### Exercise
In the data that follows, count each line with the string "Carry"; the reply is the number only.

### Supplied information
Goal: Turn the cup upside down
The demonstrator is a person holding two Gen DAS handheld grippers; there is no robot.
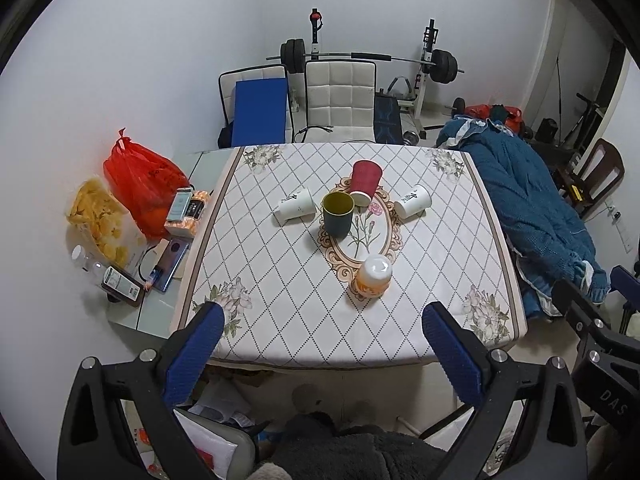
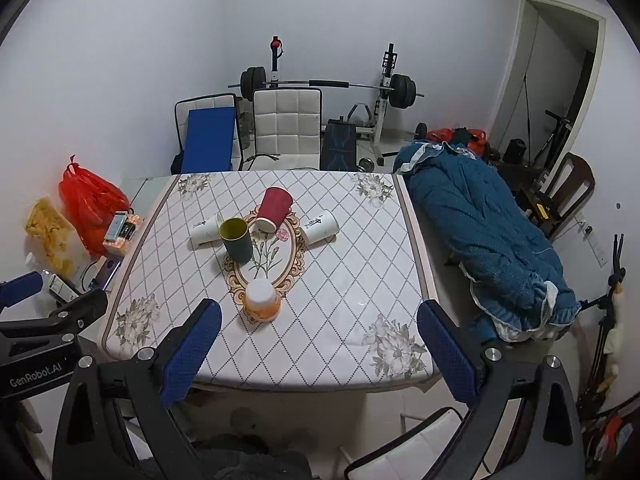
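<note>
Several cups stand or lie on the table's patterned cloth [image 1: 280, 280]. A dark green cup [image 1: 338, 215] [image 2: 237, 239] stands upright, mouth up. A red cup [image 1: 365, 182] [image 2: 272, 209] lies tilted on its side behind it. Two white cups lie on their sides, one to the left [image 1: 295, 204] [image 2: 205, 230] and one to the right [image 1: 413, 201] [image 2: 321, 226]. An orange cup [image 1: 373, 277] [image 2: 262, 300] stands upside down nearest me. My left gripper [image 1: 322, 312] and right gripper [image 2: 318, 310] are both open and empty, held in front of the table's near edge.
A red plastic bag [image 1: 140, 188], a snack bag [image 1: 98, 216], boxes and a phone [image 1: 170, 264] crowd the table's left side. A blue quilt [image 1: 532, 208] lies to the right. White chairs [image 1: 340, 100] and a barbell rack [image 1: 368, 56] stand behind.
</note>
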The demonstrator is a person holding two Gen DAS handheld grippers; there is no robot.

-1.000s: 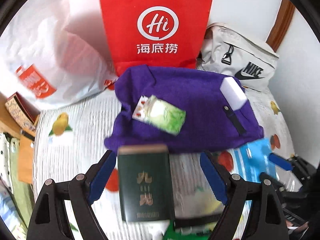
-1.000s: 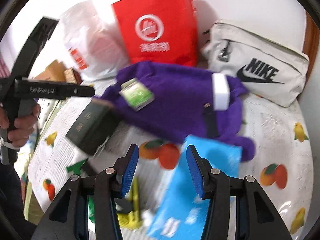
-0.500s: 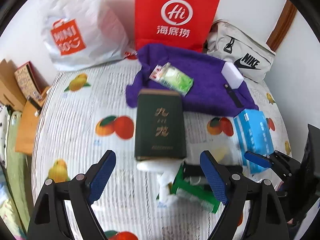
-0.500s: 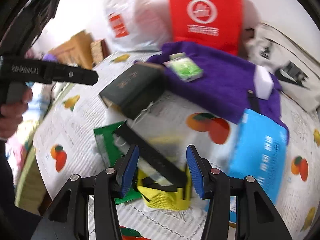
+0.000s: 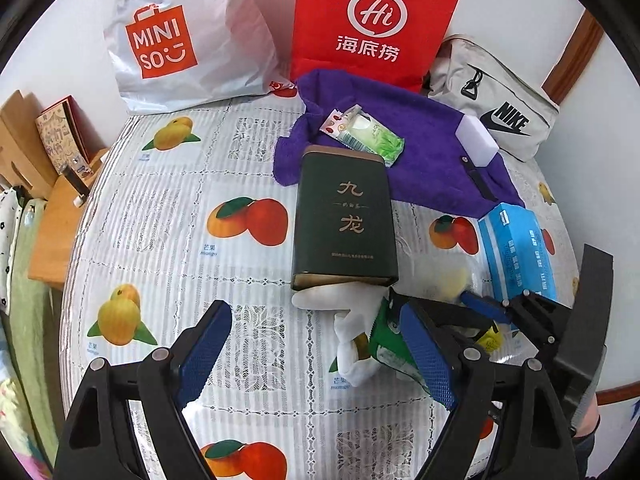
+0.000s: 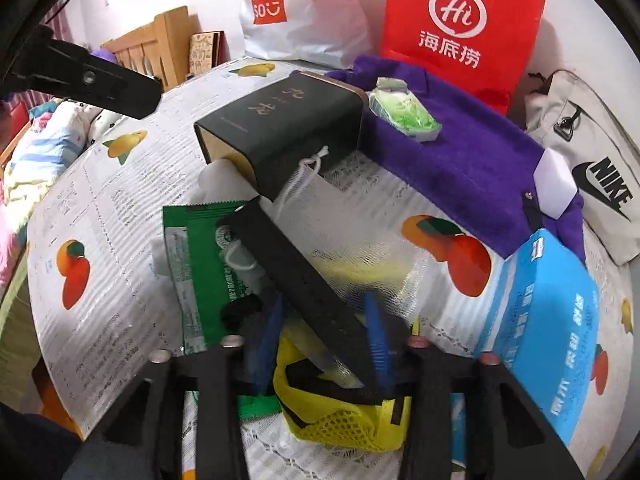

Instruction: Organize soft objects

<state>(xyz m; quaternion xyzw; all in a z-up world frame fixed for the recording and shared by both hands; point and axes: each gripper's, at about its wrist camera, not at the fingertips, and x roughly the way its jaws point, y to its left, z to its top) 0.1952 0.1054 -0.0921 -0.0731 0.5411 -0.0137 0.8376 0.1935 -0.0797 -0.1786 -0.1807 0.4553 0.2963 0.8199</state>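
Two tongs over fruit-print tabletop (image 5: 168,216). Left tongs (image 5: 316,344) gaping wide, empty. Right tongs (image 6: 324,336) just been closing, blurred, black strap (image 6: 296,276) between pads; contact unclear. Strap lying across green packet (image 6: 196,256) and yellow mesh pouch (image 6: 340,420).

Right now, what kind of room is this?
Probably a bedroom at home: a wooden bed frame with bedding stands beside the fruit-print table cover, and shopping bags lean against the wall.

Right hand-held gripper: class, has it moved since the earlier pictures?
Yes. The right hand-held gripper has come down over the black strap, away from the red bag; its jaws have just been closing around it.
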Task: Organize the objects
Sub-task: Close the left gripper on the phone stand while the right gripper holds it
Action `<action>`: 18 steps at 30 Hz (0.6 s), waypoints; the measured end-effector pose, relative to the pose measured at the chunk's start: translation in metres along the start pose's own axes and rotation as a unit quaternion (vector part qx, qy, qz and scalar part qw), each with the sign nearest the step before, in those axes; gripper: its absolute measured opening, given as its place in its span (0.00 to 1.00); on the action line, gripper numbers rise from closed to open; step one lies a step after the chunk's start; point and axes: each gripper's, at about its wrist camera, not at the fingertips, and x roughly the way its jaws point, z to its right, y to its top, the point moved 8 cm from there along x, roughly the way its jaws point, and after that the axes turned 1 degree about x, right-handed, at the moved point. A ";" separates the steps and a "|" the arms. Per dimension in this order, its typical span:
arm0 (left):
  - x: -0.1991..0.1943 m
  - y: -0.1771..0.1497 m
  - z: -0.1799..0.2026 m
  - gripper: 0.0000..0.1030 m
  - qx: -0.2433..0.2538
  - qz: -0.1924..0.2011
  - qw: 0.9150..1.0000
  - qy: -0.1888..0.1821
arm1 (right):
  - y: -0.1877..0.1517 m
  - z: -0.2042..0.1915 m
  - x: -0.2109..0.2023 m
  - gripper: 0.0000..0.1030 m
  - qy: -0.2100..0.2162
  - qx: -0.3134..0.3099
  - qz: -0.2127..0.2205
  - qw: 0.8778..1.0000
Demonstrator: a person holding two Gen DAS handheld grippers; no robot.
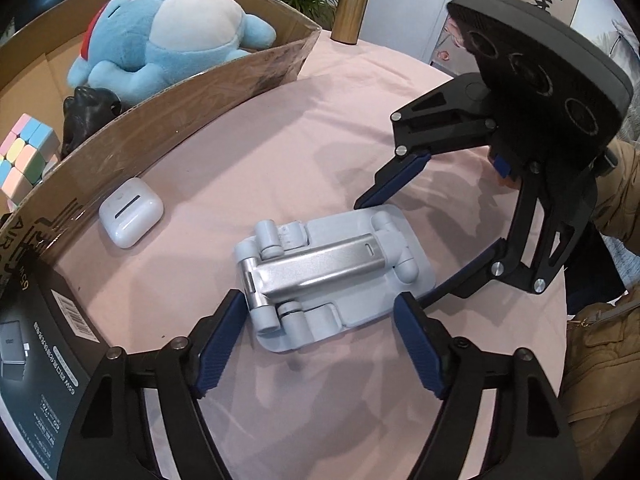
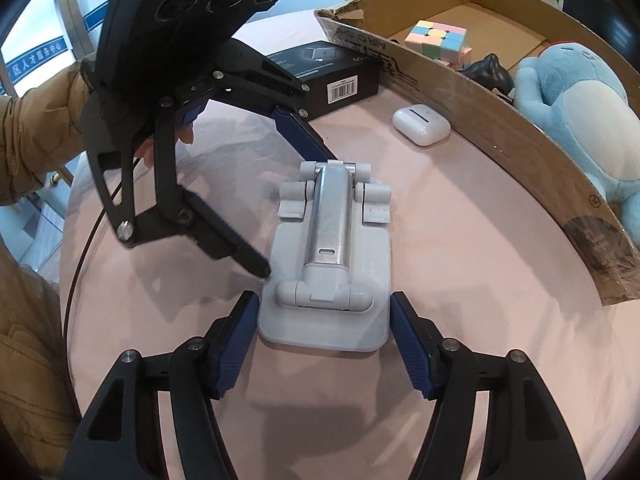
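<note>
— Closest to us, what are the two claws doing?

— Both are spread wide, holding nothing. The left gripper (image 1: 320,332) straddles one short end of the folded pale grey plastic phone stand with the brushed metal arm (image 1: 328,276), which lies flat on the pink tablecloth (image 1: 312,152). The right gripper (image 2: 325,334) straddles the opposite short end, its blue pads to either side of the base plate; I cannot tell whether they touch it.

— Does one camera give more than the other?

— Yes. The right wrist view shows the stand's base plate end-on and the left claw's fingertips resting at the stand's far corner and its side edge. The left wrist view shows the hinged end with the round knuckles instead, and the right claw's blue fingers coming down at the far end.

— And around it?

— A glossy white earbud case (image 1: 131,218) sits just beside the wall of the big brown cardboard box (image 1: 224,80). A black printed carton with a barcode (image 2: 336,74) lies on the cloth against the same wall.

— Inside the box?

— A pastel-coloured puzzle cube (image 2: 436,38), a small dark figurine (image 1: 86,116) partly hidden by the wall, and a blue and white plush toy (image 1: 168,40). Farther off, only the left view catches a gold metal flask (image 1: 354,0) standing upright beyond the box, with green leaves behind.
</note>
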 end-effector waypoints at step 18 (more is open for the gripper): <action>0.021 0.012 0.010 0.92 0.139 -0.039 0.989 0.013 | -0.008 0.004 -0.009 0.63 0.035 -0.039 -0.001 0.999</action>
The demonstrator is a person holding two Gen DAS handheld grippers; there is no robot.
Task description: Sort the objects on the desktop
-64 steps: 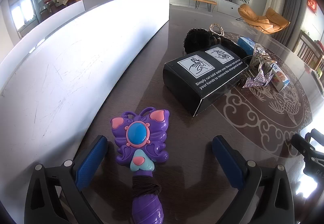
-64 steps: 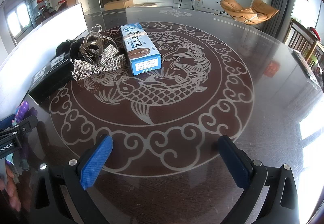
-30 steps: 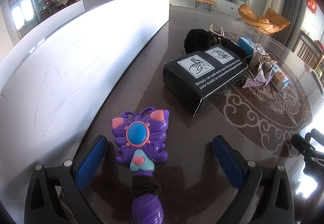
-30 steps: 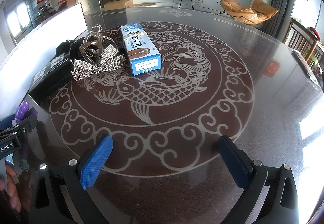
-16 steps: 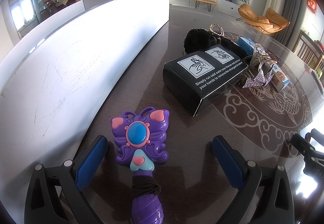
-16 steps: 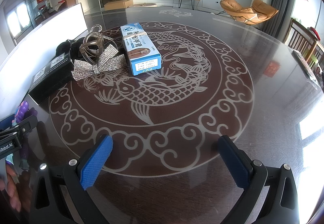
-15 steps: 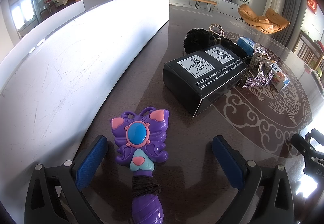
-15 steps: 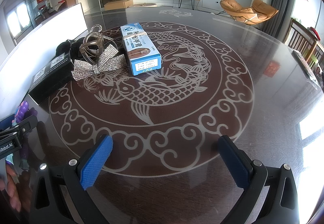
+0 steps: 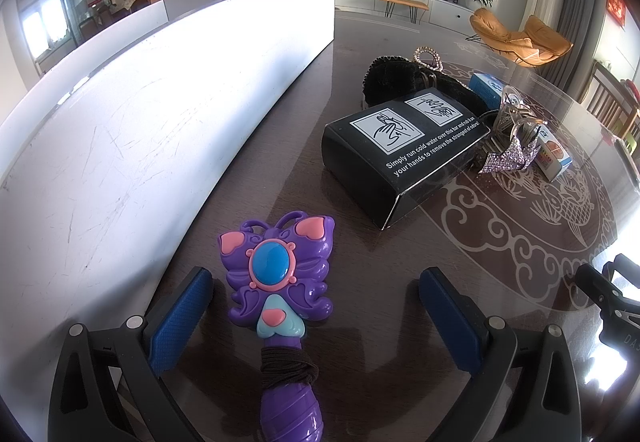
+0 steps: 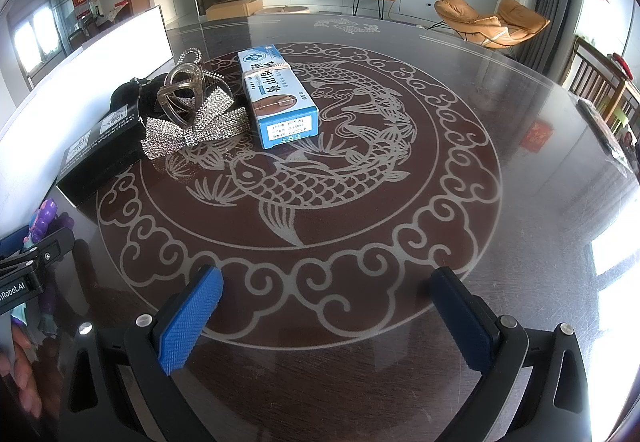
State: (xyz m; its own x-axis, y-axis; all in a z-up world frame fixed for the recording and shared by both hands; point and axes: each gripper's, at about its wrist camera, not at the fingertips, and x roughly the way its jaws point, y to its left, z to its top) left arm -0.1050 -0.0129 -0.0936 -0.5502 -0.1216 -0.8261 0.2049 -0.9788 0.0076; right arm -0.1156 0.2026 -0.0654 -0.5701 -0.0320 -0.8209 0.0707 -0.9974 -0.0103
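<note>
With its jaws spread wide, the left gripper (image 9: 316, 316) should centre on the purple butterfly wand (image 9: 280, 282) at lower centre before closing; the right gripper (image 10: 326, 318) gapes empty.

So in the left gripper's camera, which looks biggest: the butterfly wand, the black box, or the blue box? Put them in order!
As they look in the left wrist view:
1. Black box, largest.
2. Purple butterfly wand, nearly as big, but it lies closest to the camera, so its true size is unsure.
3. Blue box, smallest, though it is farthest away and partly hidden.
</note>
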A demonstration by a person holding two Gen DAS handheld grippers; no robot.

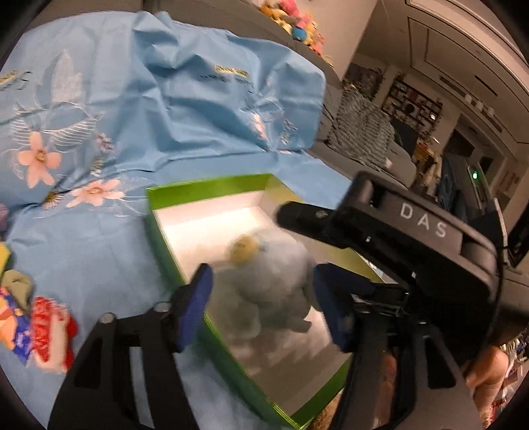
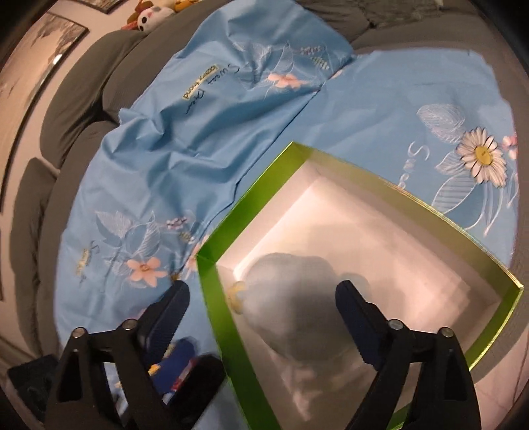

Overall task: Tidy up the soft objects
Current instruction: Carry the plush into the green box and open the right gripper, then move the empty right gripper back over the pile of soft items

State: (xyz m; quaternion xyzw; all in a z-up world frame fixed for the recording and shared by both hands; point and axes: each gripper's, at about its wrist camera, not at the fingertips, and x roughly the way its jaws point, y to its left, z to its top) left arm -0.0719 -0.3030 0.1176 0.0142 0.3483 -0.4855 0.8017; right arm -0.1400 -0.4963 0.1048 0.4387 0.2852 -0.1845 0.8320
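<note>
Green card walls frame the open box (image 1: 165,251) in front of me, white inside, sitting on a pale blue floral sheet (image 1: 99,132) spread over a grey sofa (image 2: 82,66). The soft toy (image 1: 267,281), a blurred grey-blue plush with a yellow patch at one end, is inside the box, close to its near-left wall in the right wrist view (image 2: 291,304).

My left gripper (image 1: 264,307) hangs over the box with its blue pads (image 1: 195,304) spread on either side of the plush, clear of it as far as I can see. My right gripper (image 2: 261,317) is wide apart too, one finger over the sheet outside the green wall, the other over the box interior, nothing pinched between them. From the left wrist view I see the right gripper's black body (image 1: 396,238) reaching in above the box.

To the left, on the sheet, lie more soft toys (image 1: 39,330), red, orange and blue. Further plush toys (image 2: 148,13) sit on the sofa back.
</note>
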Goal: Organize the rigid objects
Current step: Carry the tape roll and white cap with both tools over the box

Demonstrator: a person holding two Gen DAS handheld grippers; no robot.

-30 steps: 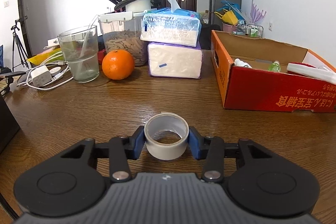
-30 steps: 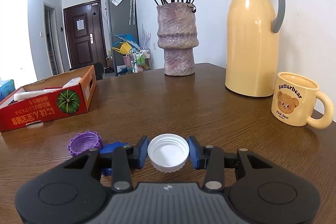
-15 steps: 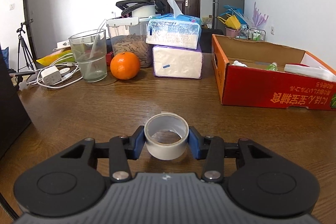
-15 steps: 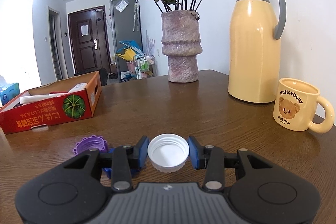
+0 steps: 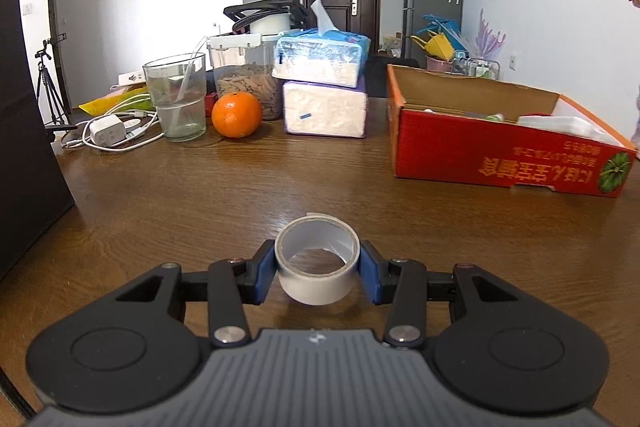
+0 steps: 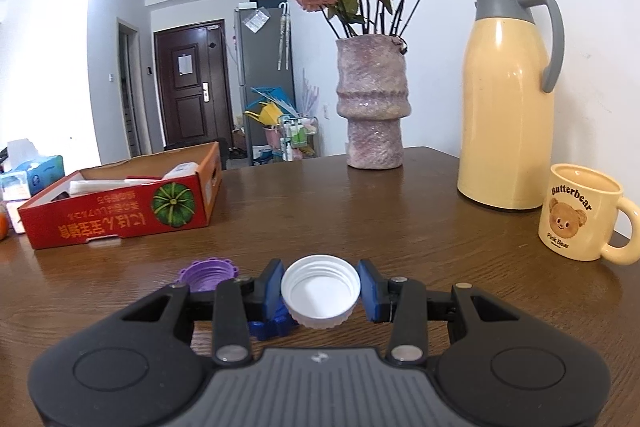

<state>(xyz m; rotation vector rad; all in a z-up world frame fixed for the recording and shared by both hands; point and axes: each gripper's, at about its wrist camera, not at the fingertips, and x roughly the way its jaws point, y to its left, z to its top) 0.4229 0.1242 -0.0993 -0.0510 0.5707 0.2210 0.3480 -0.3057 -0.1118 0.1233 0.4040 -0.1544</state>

### Answer
2